Daft.ie — Ireland's largest portal — publishes quarterly sales and rental reports by Prof. Ronan Lyons (Trinity College Dublin); it's the standard market reference, but its sales figures are asking prices. MyHome.ie, the second-largest portal, publishes a quarterly report with Bank of Ireland.

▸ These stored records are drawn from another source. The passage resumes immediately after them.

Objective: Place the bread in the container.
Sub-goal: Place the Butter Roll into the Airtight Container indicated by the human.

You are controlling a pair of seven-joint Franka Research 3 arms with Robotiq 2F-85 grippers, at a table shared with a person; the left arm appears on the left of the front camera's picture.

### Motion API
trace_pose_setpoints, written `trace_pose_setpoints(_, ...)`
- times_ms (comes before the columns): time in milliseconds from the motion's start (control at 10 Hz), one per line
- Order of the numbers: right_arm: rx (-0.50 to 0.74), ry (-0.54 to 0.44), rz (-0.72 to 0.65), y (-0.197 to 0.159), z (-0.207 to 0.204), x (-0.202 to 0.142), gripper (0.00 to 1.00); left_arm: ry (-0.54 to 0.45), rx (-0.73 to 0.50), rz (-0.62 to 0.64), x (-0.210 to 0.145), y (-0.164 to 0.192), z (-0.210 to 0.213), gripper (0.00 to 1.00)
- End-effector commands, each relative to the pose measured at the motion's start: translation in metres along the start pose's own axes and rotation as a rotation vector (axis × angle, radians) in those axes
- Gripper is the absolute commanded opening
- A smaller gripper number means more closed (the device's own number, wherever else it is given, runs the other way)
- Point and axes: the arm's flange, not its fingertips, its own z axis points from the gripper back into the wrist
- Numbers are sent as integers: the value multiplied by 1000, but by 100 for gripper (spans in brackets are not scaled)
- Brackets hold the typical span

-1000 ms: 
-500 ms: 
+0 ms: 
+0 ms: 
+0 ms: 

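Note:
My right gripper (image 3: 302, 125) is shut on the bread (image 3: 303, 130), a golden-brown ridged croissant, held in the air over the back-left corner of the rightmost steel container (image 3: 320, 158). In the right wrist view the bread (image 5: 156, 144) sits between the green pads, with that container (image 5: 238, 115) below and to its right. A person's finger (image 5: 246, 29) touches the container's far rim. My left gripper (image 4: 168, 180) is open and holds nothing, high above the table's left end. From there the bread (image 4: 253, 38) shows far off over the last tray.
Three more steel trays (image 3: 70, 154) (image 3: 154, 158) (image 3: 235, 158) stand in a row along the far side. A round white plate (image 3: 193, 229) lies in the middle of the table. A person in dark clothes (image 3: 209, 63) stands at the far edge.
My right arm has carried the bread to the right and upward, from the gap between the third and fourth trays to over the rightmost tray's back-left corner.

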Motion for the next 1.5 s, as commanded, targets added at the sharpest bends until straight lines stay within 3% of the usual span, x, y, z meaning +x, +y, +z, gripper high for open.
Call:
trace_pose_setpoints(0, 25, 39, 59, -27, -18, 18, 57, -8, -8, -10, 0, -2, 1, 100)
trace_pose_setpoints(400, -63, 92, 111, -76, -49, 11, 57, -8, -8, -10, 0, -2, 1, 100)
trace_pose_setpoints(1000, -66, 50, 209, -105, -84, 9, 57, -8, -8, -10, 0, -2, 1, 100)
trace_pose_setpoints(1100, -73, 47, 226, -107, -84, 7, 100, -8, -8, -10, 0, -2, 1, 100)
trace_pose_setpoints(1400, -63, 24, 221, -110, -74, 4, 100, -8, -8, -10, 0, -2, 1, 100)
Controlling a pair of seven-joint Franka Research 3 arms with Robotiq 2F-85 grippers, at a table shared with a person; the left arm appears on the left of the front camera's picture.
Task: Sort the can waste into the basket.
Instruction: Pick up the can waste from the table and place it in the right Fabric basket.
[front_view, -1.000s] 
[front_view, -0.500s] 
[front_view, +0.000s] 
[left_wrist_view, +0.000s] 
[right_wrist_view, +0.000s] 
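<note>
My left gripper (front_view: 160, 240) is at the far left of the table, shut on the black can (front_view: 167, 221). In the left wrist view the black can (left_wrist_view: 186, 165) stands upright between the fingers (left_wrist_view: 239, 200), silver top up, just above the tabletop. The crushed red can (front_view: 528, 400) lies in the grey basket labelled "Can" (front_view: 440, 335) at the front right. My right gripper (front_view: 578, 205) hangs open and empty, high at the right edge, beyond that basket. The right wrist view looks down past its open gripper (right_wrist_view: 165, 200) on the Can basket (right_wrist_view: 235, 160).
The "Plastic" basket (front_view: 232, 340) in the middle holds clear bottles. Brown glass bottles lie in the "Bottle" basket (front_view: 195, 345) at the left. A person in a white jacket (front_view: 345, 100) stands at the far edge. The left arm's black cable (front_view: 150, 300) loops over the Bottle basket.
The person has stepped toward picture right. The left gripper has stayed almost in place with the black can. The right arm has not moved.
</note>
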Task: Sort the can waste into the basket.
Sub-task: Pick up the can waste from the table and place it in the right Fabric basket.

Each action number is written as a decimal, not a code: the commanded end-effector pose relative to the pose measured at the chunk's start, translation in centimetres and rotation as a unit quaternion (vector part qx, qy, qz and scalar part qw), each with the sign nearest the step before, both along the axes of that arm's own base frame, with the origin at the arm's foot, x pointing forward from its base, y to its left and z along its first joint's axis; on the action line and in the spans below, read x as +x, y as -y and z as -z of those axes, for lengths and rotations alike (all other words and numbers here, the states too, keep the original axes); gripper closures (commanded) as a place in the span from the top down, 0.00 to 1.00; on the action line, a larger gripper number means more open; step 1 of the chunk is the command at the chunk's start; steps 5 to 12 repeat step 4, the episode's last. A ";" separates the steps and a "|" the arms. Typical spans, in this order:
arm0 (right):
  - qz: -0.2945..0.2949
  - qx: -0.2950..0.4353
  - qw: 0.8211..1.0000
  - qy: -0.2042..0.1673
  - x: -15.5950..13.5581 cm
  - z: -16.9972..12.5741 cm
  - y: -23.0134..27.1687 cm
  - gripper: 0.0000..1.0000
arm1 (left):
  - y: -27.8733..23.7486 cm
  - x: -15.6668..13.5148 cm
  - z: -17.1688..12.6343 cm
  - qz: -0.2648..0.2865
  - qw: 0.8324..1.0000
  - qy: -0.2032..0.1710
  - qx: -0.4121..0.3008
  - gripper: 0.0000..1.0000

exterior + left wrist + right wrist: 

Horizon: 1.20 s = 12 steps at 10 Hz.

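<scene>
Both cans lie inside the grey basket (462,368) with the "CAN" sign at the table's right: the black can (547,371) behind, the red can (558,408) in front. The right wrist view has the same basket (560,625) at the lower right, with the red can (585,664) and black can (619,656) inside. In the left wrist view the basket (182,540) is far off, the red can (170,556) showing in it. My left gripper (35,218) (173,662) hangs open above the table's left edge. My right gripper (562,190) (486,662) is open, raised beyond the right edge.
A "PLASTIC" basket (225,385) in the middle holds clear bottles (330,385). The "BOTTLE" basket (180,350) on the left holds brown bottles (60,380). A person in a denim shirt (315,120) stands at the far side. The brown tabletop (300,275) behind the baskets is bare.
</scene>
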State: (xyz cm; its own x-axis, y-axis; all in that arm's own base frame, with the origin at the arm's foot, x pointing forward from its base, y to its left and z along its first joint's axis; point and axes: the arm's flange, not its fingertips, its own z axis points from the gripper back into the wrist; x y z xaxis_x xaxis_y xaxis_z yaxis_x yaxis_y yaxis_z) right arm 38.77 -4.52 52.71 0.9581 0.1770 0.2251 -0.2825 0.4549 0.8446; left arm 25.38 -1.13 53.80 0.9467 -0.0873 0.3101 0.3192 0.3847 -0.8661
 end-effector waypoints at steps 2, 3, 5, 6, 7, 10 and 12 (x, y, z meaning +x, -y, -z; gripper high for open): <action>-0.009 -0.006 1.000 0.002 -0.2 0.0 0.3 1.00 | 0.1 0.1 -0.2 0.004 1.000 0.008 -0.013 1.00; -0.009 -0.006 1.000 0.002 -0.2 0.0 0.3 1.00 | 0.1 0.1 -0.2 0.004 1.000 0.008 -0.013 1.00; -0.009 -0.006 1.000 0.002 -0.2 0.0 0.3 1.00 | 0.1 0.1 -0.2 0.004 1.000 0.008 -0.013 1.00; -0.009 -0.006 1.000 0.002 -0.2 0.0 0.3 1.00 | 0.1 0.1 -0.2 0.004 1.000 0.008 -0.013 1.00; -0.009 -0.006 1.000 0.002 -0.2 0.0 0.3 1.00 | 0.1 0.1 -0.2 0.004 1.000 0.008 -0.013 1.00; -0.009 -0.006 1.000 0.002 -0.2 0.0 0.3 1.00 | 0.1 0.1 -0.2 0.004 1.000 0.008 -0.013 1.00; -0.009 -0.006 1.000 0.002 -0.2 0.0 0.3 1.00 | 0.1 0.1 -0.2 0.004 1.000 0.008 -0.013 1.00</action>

Honesty note. Asking prices are seller hopes, not closed sales — they typically run above what's finally paid, and in a cooling Dublin market the gap widens. When a Daft figure and a CSO figure disagree, the CSO figure is what people actually paid, three months ago.

What to watch

The shortage is the story. Ireland completed 36,284 homes in 2025 — up 20.4%, the most since records began in 2011 — and still landed about 4,700 short of the Government's 41,000 target. The new target is 300,000 homes by 2030. Second-hand listings remain roughly 50% below pre-pandemic norms (~10,100 homes for sale nationally on 1 March 2026); in Connacht-Ulster, stock is about 64% below the 2015–19 average. Scarcity, not froth, is what's holding prices up.
Rent rules changed on 1 March 2026. A new national tenancy and rent-setting regime replaced the old Rent Pressure Zone patchwork. If your plan is rent-first-then-buy — and it should be — read the current rules on citizensinformation.ie and rtb.ie before signing anything; our housing hub covers what the change means for a new arrival.
A genuine two-speed market. Dublin and the other cities are flat to falling on the portals (Dublin −2.3% y/y on Daft's transaction data; the other four cities combined −0.2% on list prices), while rural Connacht-Ulster counties still run +8–13%. Where you're looking determines which market you're in.
Buying gets you property, nothing else. There are no nationality restrictions on purchase — and no purchase confers any right to live in Ireland. Residency runs through the immigration system, covered elsewhere on this site.

Sources

  1. Medians, index, volumes: CSO, Residential Property Price Index March 2026 (released 13 May 2026) — cso.ie; Eircode medians: CSO table HPM08
  2. Galway figures: CSO data via GalwayBayFM, 12 months to March 2026 — galwaybayfm.ie
  3. Asking prices: Daft.ie Irish Sales Report Q2 2026 — daft.ie/report; as reported by Anglo Celt, TheJournal.ie and RTÉ, 23 June 2026
  4. Sale-price register: propertypriceregister.ie (PSRA)
  5. Rents: RTB/ESRI Rent Index Q4 2025 — rtb.ie; two-tier gap from the Q3 2025 index
  6. Earnings: CSO Earnings and Labour Costs Q1 2026, via RTÉ; price-to-income ratio is our calculation
  7. Supply: CSO New Dwelling Completions via RTÉ and gov.ie; listings data: Daft via World Property Journal
  8. Rental reform (1 March 2026): citizensinformation.ie; rtb.ie
This page is general information, not legal or investment advice. Engage your own solicitor for any Irish purchase.